211. Proteomic identification of caldesmon as one of the physiological substrates of proprotein convertase 6 during decidualisation
B. M. Hardman A , L. M. Kilpatrick A , A. N. Stephens A , J. I. C. Chen A , P. Stanton A , L. A. Salamonsen A and G. Nie APrince Henry's Institute, Clayton, Vic., Australia.
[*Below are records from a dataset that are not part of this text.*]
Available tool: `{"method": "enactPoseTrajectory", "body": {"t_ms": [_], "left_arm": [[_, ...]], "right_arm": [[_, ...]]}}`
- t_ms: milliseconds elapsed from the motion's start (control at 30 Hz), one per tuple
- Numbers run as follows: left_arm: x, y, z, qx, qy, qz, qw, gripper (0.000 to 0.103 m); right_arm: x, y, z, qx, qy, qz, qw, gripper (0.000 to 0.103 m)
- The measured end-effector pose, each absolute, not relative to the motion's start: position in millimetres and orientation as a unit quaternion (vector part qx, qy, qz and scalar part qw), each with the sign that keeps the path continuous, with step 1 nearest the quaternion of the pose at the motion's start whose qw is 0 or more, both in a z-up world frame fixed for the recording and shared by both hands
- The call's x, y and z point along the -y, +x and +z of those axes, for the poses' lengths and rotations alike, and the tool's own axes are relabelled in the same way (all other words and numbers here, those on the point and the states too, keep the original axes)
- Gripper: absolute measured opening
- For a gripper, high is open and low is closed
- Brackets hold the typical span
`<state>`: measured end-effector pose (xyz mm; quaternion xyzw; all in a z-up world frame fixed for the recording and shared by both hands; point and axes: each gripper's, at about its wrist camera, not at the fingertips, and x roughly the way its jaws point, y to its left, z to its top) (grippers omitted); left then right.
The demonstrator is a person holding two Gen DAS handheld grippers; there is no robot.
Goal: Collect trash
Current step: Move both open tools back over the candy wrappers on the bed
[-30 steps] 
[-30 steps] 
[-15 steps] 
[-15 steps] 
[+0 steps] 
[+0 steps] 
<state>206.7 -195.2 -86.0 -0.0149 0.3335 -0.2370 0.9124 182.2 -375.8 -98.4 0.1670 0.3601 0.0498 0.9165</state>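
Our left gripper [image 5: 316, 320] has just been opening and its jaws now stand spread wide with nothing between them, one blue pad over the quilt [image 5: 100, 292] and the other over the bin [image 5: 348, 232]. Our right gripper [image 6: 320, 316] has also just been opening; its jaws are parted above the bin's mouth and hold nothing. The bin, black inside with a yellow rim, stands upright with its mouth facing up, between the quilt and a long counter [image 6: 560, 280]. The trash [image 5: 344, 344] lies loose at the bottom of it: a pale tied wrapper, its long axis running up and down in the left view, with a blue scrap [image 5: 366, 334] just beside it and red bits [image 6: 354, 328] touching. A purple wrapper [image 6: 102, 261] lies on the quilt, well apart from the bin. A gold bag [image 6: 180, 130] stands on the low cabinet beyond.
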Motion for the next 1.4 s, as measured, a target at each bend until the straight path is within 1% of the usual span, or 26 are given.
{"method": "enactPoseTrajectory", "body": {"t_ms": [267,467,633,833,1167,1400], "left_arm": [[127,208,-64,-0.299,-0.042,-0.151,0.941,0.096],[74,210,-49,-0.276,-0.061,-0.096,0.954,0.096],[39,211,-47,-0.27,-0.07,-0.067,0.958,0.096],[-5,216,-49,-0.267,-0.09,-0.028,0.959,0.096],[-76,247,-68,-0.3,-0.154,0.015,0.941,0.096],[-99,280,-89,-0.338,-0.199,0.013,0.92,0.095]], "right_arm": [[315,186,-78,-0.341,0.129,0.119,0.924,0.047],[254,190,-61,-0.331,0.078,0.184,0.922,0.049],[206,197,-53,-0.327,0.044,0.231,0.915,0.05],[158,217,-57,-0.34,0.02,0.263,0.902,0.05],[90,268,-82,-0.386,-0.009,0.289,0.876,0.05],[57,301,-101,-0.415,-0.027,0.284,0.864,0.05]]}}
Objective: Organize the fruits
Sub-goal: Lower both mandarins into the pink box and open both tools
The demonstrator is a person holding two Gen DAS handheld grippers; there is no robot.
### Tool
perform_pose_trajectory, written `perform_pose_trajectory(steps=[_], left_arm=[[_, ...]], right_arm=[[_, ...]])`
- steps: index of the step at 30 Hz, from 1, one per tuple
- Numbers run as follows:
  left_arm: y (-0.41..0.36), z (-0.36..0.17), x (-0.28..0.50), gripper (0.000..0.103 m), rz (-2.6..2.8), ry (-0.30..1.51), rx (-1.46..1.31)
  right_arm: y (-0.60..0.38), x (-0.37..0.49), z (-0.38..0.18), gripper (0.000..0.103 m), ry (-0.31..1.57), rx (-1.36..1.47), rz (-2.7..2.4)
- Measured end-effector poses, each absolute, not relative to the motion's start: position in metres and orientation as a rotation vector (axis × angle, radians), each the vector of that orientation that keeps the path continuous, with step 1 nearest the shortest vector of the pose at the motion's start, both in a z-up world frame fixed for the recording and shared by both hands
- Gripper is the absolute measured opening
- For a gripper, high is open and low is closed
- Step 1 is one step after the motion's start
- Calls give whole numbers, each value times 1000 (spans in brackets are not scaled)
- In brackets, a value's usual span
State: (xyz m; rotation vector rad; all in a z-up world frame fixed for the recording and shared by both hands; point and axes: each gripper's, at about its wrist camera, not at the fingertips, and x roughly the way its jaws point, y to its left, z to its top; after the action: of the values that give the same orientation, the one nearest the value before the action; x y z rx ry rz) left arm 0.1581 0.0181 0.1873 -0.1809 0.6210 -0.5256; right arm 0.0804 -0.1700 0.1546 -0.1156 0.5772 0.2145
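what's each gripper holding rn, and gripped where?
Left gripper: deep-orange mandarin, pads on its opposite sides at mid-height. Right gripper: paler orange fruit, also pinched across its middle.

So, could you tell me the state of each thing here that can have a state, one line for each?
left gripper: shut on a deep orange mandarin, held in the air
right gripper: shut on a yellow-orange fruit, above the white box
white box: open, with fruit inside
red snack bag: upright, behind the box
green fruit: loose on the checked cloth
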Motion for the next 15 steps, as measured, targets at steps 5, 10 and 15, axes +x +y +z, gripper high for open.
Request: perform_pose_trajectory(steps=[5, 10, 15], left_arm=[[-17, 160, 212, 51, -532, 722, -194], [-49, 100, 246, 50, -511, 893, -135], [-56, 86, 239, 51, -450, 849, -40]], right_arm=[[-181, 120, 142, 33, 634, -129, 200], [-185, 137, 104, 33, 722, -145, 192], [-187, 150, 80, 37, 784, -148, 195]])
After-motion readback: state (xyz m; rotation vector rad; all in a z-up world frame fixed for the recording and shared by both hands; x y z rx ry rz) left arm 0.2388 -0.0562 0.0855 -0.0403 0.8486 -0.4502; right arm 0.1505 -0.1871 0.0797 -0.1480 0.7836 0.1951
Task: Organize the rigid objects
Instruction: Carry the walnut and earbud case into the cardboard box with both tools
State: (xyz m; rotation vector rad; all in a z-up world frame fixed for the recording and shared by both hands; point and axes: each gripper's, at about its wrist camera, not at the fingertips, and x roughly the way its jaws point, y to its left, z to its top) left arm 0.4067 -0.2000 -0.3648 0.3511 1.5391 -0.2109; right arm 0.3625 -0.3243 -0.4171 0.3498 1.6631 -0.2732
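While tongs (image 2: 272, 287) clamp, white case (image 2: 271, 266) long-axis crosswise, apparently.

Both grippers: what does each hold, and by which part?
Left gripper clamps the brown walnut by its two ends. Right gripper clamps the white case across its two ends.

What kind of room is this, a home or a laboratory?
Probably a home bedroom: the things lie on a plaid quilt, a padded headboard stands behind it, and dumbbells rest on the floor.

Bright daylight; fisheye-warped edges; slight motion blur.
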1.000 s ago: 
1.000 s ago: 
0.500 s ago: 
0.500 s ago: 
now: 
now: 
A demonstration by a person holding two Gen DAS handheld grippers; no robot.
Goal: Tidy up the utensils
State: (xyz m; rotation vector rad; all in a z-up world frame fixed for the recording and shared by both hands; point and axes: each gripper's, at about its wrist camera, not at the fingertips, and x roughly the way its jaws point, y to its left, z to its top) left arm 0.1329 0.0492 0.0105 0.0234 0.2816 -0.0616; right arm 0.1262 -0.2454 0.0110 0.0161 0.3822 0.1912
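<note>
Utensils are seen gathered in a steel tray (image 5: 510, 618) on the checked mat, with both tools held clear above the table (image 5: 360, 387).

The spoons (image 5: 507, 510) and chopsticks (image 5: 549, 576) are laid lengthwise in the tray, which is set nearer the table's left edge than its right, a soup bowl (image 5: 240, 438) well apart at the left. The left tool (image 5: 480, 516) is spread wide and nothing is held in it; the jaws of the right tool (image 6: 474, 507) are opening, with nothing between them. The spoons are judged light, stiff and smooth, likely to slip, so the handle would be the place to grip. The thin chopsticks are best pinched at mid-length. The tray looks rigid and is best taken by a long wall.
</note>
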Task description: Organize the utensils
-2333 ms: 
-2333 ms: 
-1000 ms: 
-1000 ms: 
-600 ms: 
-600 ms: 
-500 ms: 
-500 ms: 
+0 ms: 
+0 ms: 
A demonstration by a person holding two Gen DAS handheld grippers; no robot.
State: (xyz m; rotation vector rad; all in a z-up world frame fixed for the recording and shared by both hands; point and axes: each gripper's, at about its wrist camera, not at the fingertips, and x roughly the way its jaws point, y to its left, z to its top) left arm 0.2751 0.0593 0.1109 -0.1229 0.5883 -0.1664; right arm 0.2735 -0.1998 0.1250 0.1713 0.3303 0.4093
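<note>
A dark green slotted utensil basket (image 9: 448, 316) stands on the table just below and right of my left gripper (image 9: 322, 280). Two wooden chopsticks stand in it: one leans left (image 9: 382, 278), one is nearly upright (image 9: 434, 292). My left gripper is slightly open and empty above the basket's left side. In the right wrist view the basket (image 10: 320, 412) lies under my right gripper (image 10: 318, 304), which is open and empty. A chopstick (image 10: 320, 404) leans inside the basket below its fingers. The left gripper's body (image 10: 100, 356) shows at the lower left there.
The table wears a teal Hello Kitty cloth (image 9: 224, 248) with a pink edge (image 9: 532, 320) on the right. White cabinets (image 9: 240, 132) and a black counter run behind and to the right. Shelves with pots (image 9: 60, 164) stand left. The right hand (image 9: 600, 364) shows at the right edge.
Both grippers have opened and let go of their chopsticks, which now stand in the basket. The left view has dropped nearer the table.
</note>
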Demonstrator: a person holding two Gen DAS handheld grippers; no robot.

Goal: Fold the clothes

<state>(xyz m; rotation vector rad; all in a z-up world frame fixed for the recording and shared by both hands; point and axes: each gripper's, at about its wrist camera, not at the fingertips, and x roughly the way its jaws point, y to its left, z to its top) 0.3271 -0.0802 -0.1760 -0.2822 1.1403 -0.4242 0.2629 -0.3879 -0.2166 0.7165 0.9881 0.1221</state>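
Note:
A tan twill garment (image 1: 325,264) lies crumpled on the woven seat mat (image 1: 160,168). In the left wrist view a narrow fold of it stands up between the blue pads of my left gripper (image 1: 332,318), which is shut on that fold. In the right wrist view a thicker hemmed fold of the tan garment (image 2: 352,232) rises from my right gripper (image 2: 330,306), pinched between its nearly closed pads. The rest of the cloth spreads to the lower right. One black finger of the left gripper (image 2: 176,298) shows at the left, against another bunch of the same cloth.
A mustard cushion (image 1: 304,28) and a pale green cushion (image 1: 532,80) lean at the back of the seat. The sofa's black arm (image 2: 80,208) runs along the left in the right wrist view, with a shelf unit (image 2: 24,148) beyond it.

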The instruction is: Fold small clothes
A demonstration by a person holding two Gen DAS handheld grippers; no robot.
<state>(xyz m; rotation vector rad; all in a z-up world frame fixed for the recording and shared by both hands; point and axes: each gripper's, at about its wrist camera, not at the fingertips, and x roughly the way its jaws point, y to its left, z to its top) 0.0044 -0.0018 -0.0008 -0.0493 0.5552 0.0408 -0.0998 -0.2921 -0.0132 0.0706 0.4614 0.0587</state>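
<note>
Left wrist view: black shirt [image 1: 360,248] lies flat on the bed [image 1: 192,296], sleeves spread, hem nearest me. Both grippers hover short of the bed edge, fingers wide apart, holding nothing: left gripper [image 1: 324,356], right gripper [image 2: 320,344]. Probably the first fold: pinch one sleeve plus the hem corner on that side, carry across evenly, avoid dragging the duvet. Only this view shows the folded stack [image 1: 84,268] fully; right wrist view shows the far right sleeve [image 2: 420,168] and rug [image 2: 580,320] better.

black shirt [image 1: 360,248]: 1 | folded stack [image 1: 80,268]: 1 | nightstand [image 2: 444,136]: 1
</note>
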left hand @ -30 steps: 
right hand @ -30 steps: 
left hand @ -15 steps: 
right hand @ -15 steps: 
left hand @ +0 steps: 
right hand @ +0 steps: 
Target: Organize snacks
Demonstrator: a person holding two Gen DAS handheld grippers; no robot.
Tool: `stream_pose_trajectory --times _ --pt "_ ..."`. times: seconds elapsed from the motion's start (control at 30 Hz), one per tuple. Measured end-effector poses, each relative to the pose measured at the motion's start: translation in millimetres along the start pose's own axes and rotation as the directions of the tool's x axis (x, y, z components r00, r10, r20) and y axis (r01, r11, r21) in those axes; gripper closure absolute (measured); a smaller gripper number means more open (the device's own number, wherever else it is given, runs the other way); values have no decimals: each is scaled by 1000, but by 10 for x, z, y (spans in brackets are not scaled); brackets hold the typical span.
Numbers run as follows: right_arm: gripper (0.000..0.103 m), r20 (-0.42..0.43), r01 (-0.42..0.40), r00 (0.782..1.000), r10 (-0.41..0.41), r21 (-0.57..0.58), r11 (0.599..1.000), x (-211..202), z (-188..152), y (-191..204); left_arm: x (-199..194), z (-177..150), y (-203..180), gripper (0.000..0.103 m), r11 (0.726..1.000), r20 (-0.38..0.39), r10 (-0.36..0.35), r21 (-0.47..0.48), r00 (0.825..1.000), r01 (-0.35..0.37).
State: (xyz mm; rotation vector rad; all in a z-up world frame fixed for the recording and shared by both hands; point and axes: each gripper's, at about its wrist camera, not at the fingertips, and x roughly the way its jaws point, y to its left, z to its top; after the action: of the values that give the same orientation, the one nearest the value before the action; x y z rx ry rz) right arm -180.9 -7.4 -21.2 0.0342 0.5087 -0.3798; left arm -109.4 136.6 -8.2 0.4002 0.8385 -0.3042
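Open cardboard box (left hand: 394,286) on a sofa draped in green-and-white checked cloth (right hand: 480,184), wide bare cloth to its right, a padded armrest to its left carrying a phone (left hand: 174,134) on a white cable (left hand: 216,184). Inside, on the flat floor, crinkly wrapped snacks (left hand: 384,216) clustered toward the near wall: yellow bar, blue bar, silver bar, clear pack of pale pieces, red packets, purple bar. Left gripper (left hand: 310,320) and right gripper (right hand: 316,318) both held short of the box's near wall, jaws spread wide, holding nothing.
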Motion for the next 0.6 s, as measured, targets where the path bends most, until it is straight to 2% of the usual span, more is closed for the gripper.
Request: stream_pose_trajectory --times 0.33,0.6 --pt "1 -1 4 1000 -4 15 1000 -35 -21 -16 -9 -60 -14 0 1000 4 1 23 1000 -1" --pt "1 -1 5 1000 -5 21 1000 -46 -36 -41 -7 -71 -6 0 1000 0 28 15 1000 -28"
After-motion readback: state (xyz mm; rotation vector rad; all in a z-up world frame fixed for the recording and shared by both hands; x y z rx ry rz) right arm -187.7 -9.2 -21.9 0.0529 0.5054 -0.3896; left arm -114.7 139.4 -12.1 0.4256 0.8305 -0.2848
Reproduction, Fertility and Development 20(9) 11-11 https://doi.org/10.1071/SRB08Abs211
Published: 28 August 2008
Abstract
We have previously demonstrated that proprotein convertase 5/6 (PC6), a member of the proprotein convertase (PC) family, is a critical endometrial factor for implantation. PC6 is upregulated in the endometrium specifically at implantation in association with epithelial differentiation (in human and monkey) and stromal cell decidualisation (in the mouse, human and monkey). Knockdown of endometrial PC6 during early pregnancy in mice in vivo led to complete failure of implantation, while blocking of PC6 production in human endometrial stromal cells in vitro inhibited decidualisation. PCs convert a range of precursor proteins of important functions into their bioactive forms; they are thus regarded as critical ‘master switch’ molecules. We hypothesise that PC6 exerts its roles in the endometrium by regulating proteins of diverse functions essential for implantation. In this study, we utilised proteomic technology and aimed to identify proteins that are specifically cleaved by PC6 in human endometrial stromal cells (HESC) during decidualisation. HESC were decidualised with cyclic AMP, the cell lysates were treated with and without recombinant human PC6-A (rPC6-A), and the 2D Differential in Gel Electrophoresis (2D DiGE) protein profiles were compared between the two treatments. We identified several proteins which were differentially cleaved following the addition of rPC6-A. Mass spectrometric analysis confirmed that the most abundant of these were caldesmon, tropomyosin-2, tropomyosin-4, hypoxia Inducible factor-1 and chloride intracellular channel-1. These proteins showed spot shifts in hPC6-A treated HESC lysates consistent with hPC6-A cleavage. western blot analysis confirmed the specific cleavage of caldesmon by PC6 in HESCs, and immunohistochemical analysis showed co-localisation of caldesmon and PC6 in decidual cells in human endometrial tissue. Given that caldesmon is a structural protein previously found to be involved in actin filament reorganisation, our results strongly suggest that PC6 is a mediator of structural remodelling of stromal cells during decidualisation in the endometrium.